Additionally in 1920, Fyles became the first artist, male or female, employed by the Horticulture division, where she worked under William Tyrrell Macoun. Her paintings were intended to provide illustration of true colour and technical data of individual specimens.
This was especially important in terms of experimenting with and documenting different varieties of fruit, vegetation and seeds. Her watercolours illustrate publications such as Cultivation of the Apple in Canada and The Raspberry and its Cultivation in Canada.

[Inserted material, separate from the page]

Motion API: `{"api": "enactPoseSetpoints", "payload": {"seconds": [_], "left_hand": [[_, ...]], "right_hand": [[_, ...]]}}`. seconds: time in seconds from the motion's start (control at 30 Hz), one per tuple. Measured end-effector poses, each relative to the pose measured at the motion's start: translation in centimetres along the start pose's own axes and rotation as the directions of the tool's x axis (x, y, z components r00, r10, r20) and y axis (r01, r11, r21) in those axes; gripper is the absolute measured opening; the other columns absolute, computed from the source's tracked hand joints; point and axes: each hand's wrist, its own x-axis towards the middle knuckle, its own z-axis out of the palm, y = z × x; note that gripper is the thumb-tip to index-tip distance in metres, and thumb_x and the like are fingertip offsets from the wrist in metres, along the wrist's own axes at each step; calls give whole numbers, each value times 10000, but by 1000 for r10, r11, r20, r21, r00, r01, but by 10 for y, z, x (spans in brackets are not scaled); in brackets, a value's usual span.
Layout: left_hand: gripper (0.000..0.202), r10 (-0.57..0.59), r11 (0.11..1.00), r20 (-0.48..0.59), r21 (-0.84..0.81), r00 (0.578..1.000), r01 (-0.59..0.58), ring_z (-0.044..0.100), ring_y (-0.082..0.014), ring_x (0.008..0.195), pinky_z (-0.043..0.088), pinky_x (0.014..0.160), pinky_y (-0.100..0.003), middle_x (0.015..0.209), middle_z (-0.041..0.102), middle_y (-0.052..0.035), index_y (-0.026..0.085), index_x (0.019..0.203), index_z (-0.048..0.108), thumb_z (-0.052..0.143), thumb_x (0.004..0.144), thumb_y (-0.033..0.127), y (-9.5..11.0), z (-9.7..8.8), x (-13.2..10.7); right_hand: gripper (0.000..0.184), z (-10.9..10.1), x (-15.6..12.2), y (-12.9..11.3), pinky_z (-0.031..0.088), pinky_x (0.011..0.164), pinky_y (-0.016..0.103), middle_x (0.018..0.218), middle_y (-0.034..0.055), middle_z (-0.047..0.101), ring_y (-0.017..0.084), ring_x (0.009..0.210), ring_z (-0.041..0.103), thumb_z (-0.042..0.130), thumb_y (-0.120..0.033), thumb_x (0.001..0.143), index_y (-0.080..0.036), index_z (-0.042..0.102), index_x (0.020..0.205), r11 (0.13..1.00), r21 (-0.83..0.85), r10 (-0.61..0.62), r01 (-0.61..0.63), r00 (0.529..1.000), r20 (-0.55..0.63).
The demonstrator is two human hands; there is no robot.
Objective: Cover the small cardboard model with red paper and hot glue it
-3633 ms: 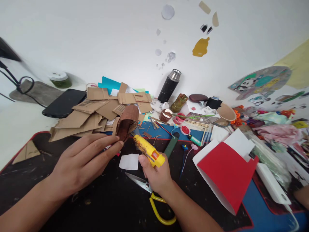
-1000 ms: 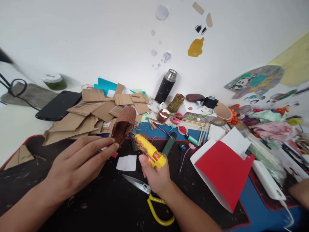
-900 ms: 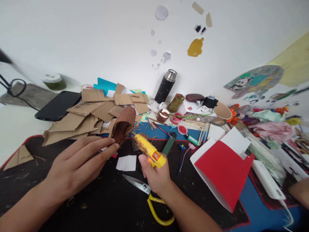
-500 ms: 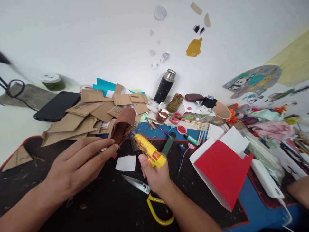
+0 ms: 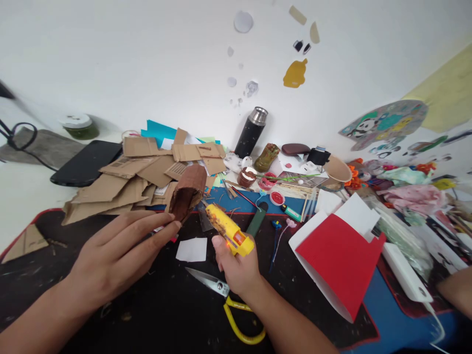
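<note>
Between the fingertips of my left hand (image 5: 121,250) is a curved brown cardboard piece (image 5: 192,183), its hollow side facing me. My right hand (image 5: 239,268) is closed round a yellow hot glue gun (image 5: 225,223), whose nozzle points up and left at the cardboard's right edge. Whether the nozzle touches it I cannot tell. A small orange light glows by my right thumb. Below lie a white paper square (image 5: 191,249) and scissors (image 5: 210,282) with yellow handles, partly behind my right wrist.
Flat cardboard scraps (image 5: 110,182) are heaped at the back left. A black flask (image 5: 251,132) leans near the wall. Paint pots (image 5: 247,176) and sticks stand behind my hands. Red folded card (image 5: 341,260) and a white power strip (image 5: 407,273) lie right. Part of another person's arm (image 5: 455,290) shows far right.
The view has shifted very slightly. Both hands, the cardboard piece and the glue gun hold almost the same positions.
</note>
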Motion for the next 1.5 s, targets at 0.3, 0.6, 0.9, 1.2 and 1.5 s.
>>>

In 1931, poor health forced her retirement, but she continued painting in oils, pastels and watercolours. For two decades she had entered her work in Royal Canadian Academy of Arts exhibitions that expressed an appreciation of nature's beauty, especially that of plants and flowers. She also held her own exhibitions, such as one in Ottawa in 1924 where 17 of her 36 pictures on display were sold, including one to Lady Byng, wife of the Governor General of Canada who later had Fyles paint scenes from her garden.

Fyles died in Ottawa in 1961 and is buried with her parents in section 40 of Beechwood Cemetery.

==Publications==

- Fyles F. 1914. Systematic Botany. pp. 493–496, pl. XVIII, in Güssow, H. T., Report from the Division of Botany for the Fiscal year ending March 31, 1913. Dominion of Canada. Department of agriculture. Dominion Experimental Farms. Sessional Paper 16.
- Fyles F. 1915. A preliminary study of ergot of wild rice. With plate XI. Phytopath. 5(3): 186–192.
- Fyles, F. 1916. Black or Stem-Rust of Wheat. Poster [art work]. Circ. 12. Dominion Experimental Farms. Department of Agriculture. Dominion of Canada.
- Fyles F. 1920a. Wild rice. Ser. 2, Bull. 42. Dominion Experimental Farm, Dept. Agric., Ottawa.
- Fyles F. 1920b. Principal poisonous plants of Canada. Ser. 2, Bull. 39. Dominion Experimental Farm, Dept. Agric., Ottawa.
- Güssow, H. T. 1917. The Black or Stem-Rust of Wheat. A popular account of the nature, cause and prevention of grain rust. Bull. 33, n.s., Dominion Experimental Farms. Department of Agriculture. Dominion of Canada.
- Redhead, S. A., Corlett, M. E., Lefebvre, M. N. L. 2008. Validation and typification of the name Claviceps zizaniae. Mycotaxon 106: 303–309.